Stricter rules on payday loans
After introducing new interest rate limits that will take effect at the start of 2025, Ottawa wants to further tighten rules for payday loans, requiring the industry to accept payments in instalments and offer a minimum repayment term of 42 days.
Let’s go sliding
» The loonie continued its descent yesterday to the weakest level against the greenback since the pandemic shut everything down in 2020. The decline sharpened in the wake of Trump’s tariff threats and as the Canadian economy continued to show signs of indigestion. The loonie doesn’t typically follow the drama on Parliament Hill, but Scotiabank chief FX strategist Shaun Osborne said this week’s tumult risks accelerating its fall. “Canadian politics rarely, if ever (in my recent memory), spill over into the FX markets in a significant way,” Osborne wrote in a note to clients. “But developments in Ottawa are clearly adding to deadweight on the CAD right now.”
You can read more here.
The outlook
Also on our reading list
In the air: Ottawa is pressing ahead with its contentious new rules to limit greenhouse gas emissions from provincial electricity grids, although they have been softened from its original proposal.
In the air 2: Air Canada has set ambitious targets as it forecasts strong demand for leisure travel across domestic and international routes. Did Canada sell its shares too soon?
In the air 3: Intelligence officials warned police this summer that cities aren’t ready for hostile drones.
Morning update
Global markets edged higher with investors expecting a 25-basis-point interest-rate cut by the U.S. Federal Reserve this afternoon and looked to guidance on monetary policy in the new year.
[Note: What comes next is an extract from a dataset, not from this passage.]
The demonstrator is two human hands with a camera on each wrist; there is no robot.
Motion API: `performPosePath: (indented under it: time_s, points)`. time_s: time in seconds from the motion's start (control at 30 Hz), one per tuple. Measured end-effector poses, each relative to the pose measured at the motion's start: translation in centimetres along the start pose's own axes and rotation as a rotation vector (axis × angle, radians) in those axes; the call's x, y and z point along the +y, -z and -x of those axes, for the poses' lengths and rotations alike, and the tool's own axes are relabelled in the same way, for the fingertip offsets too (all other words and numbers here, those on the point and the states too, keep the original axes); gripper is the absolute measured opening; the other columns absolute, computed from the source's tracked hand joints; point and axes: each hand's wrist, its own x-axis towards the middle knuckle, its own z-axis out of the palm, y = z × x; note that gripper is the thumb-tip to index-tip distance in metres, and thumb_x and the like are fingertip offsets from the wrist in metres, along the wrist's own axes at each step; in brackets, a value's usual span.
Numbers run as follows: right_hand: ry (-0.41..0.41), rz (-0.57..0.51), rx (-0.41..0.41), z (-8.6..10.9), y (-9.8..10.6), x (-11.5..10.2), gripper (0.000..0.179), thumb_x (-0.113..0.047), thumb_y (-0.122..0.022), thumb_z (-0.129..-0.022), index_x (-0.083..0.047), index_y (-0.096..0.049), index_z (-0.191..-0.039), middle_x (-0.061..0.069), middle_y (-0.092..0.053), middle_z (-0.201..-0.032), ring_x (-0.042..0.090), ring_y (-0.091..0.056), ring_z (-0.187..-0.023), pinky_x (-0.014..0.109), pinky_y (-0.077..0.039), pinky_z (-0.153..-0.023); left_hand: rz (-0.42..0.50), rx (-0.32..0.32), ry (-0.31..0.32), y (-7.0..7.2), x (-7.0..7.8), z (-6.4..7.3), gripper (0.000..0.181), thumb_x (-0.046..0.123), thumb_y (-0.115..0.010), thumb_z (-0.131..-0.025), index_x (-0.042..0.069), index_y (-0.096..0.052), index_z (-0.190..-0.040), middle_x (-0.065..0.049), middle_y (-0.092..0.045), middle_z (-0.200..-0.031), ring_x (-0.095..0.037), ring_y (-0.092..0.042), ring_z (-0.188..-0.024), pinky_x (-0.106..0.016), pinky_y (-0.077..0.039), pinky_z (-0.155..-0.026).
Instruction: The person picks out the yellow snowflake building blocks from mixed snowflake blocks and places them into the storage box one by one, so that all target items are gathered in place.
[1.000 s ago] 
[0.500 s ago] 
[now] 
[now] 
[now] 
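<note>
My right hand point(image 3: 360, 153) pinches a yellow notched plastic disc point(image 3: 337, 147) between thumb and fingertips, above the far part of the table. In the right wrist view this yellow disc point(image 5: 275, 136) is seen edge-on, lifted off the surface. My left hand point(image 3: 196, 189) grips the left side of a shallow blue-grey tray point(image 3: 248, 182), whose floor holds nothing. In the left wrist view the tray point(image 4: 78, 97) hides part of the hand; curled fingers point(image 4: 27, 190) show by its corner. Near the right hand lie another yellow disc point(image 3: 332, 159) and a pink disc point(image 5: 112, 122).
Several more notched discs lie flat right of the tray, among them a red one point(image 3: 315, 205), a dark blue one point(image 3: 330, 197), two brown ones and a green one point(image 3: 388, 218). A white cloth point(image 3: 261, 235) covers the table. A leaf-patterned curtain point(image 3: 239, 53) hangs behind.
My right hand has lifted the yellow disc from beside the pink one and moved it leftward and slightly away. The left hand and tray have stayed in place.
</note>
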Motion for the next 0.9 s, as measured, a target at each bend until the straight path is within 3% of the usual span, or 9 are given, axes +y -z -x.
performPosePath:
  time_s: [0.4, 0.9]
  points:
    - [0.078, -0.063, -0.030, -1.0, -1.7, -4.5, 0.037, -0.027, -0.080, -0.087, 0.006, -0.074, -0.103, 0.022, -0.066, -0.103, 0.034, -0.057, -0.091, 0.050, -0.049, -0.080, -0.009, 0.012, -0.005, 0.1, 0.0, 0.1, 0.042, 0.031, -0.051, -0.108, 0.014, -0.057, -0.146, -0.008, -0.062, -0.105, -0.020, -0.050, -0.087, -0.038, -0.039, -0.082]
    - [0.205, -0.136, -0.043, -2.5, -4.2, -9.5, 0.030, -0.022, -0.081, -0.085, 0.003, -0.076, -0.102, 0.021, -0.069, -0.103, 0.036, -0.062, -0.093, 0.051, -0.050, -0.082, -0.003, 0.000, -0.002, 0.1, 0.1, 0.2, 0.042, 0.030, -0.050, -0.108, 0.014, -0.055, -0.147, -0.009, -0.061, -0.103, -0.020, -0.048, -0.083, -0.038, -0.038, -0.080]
Wall Street futures and TSX futures were in positive territory in anticipation of a rate cut.
Overseas, the pan-European STOXX 600 was up 0.19 per cent in morning trading. Britain’s FTSE 100 rose 0.17 per cent, Germany’s DAX gained 0.28 per cent and France’s CAC 40 added 0.24 per cent.
In Asia, Japan’s Nikkei closed 0.72 per cent lower, while Hong Kong’s Hang Seng added 0.83 per cent.
The Canadian dollar traded at 69.83 U.S. cents.